Plain English Summary
Background and study aims
Red Blood Cells (RBCs) are essential for carrying oxygen around the body via the bloodstream. Anaemia occurs when there is a reduction in the number of RBCs in the blood, meaning that less oxygen is available in the bloodstream. Pre-existing anaemia is an important and common health problem for patients presenting for elective heart surgery. It is associated with an increased requirement for blood transfusion, postoperative complications and death. Anaemia may be due to a variety of causes, with different types of anaemia requiring different treatments. However, identification of anaemia is often difficult using blood tests alone. Bone marrow analysis will improve the accuracy of the investigation to identify the cause of anaemia in these difficult situations. This is because RBCs are made in the bone marrow, which is found inside bones. Bone marrow analysis allows us to directly examine the number, condition and content of the predecessor cells which later develop into mature RBCs. In practice bone marrow biopsy is rarely performed because it is an invasive procedure. Currently there is little information on the cause of preoperative anaemia in heart surgery patients.

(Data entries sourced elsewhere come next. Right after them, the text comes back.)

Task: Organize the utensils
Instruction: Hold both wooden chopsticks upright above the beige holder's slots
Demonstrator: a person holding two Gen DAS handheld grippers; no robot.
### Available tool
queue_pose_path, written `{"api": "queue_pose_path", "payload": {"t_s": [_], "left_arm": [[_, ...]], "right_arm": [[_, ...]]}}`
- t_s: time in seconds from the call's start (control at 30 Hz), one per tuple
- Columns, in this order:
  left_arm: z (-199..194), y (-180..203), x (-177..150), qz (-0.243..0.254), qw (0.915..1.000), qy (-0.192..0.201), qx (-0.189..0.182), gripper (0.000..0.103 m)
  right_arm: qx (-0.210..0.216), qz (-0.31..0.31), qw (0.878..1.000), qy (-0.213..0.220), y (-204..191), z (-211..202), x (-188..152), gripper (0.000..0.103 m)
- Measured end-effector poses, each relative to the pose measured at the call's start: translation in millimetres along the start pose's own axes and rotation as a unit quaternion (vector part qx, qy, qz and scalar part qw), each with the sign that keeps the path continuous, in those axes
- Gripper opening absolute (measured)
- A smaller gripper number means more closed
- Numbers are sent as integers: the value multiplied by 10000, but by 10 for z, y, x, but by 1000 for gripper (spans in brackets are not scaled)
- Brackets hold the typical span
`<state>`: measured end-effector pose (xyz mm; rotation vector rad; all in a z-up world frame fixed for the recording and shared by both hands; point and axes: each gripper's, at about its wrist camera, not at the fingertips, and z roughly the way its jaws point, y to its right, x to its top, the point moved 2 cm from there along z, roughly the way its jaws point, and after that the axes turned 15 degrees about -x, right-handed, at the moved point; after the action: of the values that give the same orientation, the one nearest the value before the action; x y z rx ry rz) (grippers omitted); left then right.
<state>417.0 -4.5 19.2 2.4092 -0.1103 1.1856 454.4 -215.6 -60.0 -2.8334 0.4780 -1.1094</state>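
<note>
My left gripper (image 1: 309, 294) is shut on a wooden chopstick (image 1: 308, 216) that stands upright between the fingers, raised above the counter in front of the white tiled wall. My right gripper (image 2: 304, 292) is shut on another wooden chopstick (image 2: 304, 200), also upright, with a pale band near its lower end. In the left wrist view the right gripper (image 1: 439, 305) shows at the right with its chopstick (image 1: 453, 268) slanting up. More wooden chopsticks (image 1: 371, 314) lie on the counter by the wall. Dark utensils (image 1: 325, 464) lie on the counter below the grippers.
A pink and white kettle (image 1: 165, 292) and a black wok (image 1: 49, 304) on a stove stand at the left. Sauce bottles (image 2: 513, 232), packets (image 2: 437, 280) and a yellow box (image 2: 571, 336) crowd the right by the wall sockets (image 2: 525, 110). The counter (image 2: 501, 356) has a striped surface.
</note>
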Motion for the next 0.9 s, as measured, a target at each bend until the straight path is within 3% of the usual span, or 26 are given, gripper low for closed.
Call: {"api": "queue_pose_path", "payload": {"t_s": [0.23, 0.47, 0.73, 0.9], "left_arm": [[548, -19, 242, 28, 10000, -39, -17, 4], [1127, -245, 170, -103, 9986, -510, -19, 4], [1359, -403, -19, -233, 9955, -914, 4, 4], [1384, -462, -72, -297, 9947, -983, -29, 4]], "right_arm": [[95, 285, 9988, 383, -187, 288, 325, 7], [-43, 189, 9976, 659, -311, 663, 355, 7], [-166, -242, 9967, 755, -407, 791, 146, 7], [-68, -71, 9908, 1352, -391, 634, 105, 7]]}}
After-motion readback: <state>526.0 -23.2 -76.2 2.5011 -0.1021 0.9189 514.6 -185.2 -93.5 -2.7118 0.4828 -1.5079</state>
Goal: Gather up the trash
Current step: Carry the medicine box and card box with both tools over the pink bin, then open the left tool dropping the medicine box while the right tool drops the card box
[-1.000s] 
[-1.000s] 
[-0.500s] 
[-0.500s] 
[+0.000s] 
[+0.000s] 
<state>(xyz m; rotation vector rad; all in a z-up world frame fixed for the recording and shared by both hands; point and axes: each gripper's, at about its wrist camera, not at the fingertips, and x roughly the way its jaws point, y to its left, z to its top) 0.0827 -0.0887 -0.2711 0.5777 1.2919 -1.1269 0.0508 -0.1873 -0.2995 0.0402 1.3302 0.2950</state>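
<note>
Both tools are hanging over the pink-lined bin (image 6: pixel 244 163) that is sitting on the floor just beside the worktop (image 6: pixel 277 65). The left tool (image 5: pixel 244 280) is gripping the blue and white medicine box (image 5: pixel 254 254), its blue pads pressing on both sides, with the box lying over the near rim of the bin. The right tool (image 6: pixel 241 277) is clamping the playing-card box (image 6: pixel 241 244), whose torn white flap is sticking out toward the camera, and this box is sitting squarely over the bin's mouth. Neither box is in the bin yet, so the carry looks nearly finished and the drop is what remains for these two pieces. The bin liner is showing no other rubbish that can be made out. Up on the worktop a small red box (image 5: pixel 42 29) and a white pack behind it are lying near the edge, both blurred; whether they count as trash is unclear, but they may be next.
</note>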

The main aim of this study is to accurately determine the causes of preoperative anaemia using both blood tests and bone marrow analyses in anaemic patients scheduled to have heart surgery at Papworth Hospital. Heart surgery provides a unique and convenient opportunity to obtain bone marrow sample from the breast bone (sternum). This is because the patients' sternums are routinely opened (sternotomy), whilst under general anaesthetics, by the heart surgeons to access the hearts during surgery. We will also determine the relative frequency and likely outcome of the different types of anaemia, and the treatments required to correct anaemia before surgery. This information will be used in a follow-up study looking at different treatments for preoperative anaemia. Correcting preoperative anaemia may lead to a reduction in blood transfusion and improved postoperative outcome for patients.
Who can participate?
To take part the patients need to be:
1. 18 years or older
2. Scheduled to undergo elective heart surgery requiring artificial heart-lung machine (cardiopulmonary bypass)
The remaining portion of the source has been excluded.